### TASK PROMPT:
Write out the records again, exactly, leaving none out.

### RAW DATA:
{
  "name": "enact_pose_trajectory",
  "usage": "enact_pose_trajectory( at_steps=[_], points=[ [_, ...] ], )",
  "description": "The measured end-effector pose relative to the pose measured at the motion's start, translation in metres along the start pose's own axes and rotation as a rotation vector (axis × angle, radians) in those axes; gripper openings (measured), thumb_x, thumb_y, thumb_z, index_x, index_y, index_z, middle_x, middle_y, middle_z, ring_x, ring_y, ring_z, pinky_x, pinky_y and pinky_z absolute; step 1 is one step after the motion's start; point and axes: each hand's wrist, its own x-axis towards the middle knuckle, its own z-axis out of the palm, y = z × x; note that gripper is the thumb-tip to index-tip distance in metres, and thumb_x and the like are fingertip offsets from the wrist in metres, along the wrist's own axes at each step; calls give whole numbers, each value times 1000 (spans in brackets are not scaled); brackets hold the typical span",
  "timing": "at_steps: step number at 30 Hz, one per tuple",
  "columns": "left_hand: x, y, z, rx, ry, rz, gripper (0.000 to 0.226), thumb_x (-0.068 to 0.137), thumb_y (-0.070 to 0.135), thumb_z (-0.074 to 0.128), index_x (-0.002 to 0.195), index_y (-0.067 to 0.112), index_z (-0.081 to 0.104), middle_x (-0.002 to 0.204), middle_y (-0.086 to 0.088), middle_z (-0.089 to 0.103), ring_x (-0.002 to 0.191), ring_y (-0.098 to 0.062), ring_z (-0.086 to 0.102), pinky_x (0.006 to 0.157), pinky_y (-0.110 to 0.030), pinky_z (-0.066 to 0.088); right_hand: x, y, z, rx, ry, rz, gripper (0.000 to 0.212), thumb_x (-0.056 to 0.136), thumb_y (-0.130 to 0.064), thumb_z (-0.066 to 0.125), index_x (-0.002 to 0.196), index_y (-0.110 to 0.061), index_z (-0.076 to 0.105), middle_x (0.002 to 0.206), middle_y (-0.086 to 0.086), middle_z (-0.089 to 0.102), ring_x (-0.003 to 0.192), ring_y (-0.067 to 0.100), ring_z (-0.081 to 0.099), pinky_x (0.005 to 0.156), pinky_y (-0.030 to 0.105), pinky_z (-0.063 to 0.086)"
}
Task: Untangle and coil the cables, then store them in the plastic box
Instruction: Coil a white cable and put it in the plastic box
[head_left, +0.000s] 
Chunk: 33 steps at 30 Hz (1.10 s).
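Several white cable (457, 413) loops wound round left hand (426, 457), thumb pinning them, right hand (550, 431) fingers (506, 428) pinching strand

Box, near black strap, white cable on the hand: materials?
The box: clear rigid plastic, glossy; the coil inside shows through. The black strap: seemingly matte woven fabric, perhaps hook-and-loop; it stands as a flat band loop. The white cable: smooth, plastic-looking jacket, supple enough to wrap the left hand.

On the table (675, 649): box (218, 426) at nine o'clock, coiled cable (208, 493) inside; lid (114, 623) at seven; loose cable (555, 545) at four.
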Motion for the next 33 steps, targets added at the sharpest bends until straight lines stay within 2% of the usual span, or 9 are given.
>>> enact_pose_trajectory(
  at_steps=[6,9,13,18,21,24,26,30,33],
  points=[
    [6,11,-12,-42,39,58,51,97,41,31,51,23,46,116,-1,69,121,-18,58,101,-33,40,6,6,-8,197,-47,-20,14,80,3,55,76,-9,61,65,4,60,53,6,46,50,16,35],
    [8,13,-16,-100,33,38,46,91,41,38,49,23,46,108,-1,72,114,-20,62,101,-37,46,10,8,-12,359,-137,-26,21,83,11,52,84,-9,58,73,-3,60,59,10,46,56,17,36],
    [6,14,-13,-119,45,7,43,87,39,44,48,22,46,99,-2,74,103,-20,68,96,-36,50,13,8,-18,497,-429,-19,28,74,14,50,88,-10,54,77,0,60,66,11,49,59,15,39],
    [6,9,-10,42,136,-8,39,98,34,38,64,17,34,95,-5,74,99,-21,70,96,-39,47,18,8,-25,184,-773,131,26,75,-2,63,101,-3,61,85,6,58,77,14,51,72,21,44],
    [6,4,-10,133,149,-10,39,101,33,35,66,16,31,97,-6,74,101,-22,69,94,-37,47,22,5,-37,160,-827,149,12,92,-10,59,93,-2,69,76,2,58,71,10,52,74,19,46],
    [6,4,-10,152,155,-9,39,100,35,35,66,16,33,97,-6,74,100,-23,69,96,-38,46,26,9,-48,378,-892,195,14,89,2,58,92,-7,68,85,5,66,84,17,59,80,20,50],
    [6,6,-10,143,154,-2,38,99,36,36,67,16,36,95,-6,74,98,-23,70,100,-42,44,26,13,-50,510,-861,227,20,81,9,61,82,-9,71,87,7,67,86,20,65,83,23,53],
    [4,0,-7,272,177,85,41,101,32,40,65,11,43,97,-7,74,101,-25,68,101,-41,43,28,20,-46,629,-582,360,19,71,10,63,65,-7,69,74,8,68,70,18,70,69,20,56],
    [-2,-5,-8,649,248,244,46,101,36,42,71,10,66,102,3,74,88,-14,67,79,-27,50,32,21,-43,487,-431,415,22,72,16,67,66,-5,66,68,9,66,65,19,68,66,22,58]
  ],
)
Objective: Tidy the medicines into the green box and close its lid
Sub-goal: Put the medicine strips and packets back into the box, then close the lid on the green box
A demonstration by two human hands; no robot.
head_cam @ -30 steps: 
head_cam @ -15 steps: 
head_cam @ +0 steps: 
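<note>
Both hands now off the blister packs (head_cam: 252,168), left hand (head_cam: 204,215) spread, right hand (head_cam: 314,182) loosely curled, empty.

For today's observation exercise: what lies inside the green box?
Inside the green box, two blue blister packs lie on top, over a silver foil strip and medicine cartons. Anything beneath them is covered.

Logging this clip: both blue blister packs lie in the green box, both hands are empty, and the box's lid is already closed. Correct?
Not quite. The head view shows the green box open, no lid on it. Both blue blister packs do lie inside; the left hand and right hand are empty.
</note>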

### RESULT OF THIS TASK:
{
  "name": "enact_pose_trajectory",
  "usage": "enact_pose_trajectory( at_steps=[_], points=[ [_, ...] ], )",
  "description": "The measured end-effector pose relative to the pose measured at the motion's start, translation in metres along the start pose's own axes and rotation as a rotation vector (axis × angle, radians) in those axes; gripper openings (measured), thumb_x, thumb_y, thumb_z, index_x, index_y, index_z, middle_x, middle_y, middle_z, ring_x, ring_y, ring_z, pinky_x, pinky_y and pinky_z absolute; step 1 is one step after the motion's start; point and axes: each hand's wrist, its own x-axis towards the middle knuckle, its own z-axis out of the palm, y = z × x; note that gripper is the thumb-tip to index-tip distance in metres, and thumb_x and the like are fingertip offsets from the wrist in metres, along the wrist's own axes at each step; calls give whole numbers, each value times 1000 (spans in brackets are not scaled); brackets hold the typical span",
  "timing": "at_steps: step number at 30 Hz, one per tuple",
  "columns": "left_hand: x, y, z, rx, ry, rz, gripper (0.000 to 0.226), thumb_x (-0.068 to 0.137), thumb_y (-0.070 to 0.135), thumb_z (-0.074 to 0.128), index_x (-0.002 to 0.195), index_y (-0.067 to 0.112), index_z (-0.081 to 0.104), middle_x (-0.002 to 0.204), middle_y (-0.086 to 0.088), middle_z (-0.089 to 0.103), ring_x (-0.002 to 0.191), ring_y (-0.098 to 0.062), ring_z (-0.086 to 0.102), pinky_x (0.006 to 0.157), pinky_y (-0.110 to 0.030), pinky_z (-0.066 to 0.088); right_hand: x, y, z, rx, ry, rz, gripper (0.000 to 0.212), thumb_x (-0.056 to 0.136), thumb_y (-0.130 to 0.064), thumb_z (-0.066 to 0.125), index_x (-0.002 to 0.196), index_y (-0.110 to 0.061), index_z (-0.076 to 0.105), middle_x (0.002 to 0.206), middle_y (-0.086 to 0.086), middle_z (-0.089 to 0.102), ring_x (-0.003 to 0.192), ring_y (-0.067 to 0.100), ring_z (-0.081 to 0.099), pinky_x (0.005 to 0.156), pinky_y (-0.030 to 0.105), pinky_z (-0.063 to 0.086)"
}
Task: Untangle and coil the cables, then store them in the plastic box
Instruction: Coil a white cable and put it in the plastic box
[head_left, +0.000s] 
Chunk: 33 steps at 30 Hz (1.10 s).
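Several white cable (457, 413) loops wound round left hand (426, 457), thumb pinning them, right hand (550, 431) fingers (506, 428) pinching strand

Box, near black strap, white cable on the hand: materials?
The box: clear rigid plastic, glossy; the coil inside shows through. The black strap: seemingly matte woven fabric, perhaps hook-and-loop; it stands as a flat band loop. The white cable: smooth, plastic-looking jacket, supple enough to wrap the left hand.

On the table (675, 649): box (218, 426) at nine o'clock, coiled cable (208, 493) inside; lid (114, 623) at seven; loose cable (555, 545) at four.
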Motion for the next 33 steps, targets added at the sharpest bends until straight lines stay within 2% of the usual span, or 9 are given.
>>> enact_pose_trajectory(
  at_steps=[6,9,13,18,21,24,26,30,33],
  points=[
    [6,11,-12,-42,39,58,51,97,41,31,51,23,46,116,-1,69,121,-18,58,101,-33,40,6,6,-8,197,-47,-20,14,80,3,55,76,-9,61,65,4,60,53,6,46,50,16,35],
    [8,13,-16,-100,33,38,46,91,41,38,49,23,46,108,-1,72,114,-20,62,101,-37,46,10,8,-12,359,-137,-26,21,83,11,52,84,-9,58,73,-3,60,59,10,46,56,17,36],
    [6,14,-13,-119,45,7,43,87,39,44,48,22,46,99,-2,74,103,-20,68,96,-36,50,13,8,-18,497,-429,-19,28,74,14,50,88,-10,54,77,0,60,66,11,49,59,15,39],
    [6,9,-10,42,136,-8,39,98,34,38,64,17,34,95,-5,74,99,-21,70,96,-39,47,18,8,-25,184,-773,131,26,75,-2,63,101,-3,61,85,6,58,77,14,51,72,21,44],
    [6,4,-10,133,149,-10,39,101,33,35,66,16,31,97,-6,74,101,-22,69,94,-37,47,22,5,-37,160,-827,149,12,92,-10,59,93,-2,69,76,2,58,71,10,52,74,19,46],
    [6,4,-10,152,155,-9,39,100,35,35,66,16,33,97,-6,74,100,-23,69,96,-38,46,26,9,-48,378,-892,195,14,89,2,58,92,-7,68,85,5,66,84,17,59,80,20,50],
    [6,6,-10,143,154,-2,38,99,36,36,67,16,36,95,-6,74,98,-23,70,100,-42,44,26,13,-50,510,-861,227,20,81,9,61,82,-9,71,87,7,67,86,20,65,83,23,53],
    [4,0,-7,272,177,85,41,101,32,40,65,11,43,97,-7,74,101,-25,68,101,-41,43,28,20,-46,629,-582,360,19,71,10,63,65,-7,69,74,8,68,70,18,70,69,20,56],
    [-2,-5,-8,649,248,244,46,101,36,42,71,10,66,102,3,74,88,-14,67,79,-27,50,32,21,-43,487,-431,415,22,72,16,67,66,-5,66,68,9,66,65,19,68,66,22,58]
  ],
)
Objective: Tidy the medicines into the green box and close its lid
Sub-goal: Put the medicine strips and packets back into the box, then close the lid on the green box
A demonstration by two human hands; no robot.
head_cam @ -30 steps: 
head_cam @ -15 steps: 
head_cam @ +0 steps: 
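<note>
Both hands now off the blister packs (head_cam: 252,168), left hand (head_cam: 204,215) spread, right hand (head_cam: 314,182) loosely curled, empty.

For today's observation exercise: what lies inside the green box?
Inside the green box, two blue blister packs lie on top, over a silver foil strip and medicine cartons. Anything beneath them is covered.

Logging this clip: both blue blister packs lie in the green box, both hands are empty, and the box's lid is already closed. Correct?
Not quite. The head view shows the green box open, no lid on it. Both blue blister packs do lie inside; the left hand and right hand are empty.
</note>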

The response is complete as it stands.